Louisiana Creole academic

Ernest Lagarde (September 4, 1836 – October 25, 1914) was a mixed race Creole author, journalist, professor, publisher, and linguist. He spoke many languages including Greek, following his Greek-American heritage. Lagarde was a member of the prominent Creole Dimitry family of New Orleans. The family was involved in a large number of controversial incidents that involved racism.
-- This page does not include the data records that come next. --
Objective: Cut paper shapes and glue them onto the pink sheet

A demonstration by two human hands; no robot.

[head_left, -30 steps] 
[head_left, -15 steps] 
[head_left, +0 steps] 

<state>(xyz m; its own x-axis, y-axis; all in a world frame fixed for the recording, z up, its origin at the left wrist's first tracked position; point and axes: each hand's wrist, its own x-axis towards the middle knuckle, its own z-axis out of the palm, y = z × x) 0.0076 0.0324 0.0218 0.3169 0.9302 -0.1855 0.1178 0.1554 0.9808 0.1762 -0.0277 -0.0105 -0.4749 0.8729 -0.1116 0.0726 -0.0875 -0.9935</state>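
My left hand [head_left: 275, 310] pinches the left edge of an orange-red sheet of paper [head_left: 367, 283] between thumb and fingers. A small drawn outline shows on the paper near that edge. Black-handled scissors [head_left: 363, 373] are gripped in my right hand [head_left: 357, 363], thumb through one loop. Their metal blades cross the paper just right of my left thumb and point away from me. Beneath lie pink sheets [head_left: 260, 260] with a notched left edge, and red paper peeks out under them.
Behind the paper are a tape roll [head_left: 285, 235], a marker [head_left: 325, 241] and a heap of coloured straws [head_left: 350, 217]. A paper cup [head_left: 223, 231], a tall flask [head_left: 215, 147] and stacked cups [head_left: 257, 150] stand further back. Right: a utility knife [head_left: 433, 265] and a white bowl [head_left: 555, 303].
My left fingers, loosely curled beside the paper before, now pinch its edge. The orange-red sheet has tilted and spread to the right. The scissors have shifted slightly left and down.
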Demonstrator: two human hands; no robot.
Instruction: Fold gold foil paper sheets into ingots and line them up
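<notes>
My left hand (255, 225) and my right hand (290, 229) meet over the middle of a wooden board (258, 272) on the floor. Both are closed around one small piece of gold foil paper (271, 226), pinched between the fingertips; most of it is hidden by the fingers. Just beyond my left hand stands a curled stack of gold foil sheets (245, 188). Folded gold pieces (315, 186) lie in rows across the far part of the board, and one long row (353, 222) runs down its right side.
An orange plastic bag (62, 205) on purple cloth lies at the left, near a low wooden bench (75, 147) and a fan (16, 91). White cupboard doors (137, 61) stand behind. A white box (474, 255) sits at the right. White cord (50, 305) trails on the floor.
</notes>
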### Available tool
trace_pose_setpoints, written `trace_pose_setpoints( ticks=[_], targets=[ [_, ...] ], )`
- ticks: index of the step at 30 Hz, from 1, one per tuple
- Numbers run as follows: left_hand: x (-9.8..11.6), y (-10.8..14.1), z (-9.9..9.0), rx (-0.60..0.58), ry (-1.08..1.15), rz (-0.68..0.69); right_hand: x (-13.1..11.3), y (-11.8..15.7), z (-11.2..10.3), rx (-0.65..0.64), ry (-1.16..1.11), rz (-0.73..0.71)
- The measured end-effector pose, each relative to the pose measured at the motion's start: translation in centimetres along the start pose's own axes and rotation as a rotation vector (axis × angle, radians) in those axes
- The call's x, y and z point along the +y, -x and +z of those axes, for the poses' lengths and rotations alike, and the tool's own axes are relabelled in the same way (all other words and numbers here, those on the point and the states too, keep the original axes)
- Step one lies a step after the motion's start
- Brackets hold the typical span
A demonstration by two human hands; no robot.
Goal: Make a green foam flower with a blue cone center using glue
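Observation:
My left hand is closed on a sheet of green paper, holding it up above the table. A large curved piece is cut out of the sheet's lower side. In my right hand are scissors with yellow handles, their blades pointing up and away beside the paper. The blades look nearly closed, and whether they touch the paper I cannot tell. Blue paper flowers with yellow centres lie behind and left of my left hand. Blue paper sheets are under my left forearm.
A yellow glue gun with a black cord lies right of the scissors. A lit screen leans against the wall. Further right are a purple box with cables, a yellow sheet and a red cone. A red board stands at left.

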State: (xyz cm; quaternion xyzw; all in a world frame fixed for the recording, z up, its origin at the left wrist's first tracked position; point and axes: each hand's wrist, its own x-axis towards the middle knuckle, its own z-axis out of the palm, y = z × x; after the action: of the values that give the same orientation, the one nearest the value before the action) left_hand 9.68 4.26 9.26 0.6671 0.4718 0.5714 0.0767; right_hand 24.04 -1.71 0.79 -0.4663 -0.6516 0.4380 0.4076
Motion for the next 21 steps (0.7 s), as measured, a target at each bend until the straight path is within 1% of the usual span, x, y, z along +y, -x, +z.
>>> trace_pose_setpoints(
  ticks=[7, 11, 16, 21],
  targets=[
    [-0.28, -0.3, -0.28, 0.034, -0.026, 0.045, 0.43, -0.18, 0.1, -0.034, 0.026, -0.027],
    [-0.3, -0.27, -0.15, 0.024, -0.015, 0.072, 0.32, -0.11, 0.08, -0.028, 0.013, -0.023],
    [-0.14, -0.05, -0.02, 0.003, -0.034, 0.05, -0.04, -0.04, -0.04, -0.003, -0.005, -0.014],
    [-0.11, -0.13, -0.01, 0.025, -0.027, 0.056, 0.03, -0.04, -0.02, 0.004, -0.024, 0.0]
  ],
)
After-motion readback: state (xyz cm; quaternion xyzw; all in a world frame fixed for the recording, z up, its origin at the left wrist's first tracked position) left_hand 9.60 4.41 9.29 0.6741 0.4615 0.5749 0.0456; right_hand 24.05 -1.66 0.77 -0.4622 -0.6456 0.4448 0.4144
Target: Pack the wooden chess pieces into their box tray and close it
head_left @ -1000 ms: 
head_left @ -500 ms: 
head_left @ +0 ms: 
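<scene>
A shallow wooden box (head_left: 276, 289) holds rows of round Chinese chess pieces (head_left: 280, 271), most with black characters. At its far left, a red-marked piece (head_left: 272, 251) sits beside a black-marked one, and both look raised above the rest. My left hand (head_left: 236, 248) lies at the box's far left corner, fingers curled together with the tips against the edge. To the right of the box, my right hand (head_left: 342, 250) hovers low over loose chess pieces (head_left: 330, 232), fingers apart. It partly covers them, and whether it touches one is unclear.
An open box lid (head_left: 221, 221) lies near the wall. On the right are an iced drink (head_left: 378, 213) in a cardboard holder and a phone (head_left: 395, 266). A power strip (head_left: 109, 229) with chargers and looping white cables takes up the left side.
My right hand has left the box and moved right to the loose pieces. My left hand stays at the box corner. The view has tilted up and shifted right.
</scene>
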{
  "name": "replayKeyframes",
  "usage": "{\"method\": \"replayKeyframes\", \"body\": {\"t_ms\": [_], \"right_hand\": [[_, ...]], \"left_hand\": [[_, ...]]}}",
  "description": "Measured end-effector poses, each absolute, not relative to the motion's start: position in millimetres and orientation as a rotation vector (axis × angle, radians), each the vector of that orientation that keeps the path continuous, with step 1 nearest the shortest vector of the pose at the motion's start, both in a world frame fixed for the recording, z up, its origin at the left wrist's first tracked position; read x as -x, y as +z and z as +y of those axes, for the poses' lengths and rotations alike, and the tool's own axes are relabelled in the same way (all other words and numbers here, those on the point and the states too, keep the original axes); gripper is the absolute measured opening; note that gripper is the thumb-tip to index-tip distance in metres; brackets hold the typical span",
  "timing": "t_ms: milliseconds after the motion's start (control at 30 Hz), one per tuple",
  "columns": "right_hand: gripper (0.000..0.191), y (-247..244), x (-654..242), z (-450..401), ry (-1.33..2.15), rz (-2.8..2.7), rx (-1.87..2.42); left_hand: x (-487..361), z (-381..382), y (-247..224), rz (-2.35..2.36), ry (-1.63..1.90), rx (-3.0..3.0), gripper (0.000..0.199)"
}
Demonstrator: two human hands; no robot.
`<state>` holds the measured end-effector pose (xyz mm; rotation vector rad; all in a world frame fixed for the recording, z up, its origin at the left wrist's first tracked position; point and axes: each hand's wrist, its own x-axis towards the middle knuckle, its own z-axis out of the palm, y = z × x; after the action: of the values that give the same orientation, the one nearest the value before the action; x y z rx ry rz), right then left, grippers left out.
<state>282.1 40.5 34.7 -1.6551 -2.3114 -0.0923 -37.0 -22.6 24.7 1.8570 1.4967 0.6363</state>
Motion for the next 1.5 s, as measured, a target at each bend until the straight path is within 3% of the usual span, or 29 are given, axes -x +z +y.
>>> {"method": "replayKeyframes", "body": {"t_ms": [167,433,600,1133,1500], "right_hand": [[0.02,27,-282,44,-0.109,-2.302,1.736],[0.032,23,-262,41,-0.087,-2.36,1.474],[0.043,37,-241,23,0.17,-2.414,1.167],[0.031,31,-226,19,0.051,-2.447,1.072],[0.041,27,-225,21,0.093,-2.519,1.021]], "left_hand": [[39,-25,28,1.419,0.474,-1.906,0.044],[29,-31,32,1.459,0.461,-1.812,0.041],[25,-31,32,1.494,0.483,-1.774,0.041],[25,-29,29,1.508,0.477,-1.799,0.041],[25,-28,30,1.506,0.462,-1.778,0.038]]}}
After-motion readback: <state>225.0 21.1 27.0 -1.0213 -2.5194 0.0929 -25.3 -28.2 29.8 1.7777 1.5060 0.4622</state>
He was a faculty member at Mount St. Mary's University for over 45 years. He served as chairman of the university's Department of Modern Languages and Literature. Lagarde worked for several newspapers and also wrote several scholarly books, including one on William Shakespeare entitled Shakespeare A Lecture. He started a newspaper for Mount Saint Mary's College called The Mountain Echo.

Lagarde was born to parents Jean Baptist Lagarde and Marie Francesca Athenais Dimitry. His father died while Lagarde was a young child, and so his uncle Alexander Dimitry took on an important role in Lagarde's upbringing. Lagarde initially studied law and medicine at the University of Louisiana (now known as Tulane University), although he switched to journalism and later teaching. He received both a bachelor's degree and master's degree from Georgetown University. After 1869, Lagarde became a tenured professor at Mount St. Mary's University.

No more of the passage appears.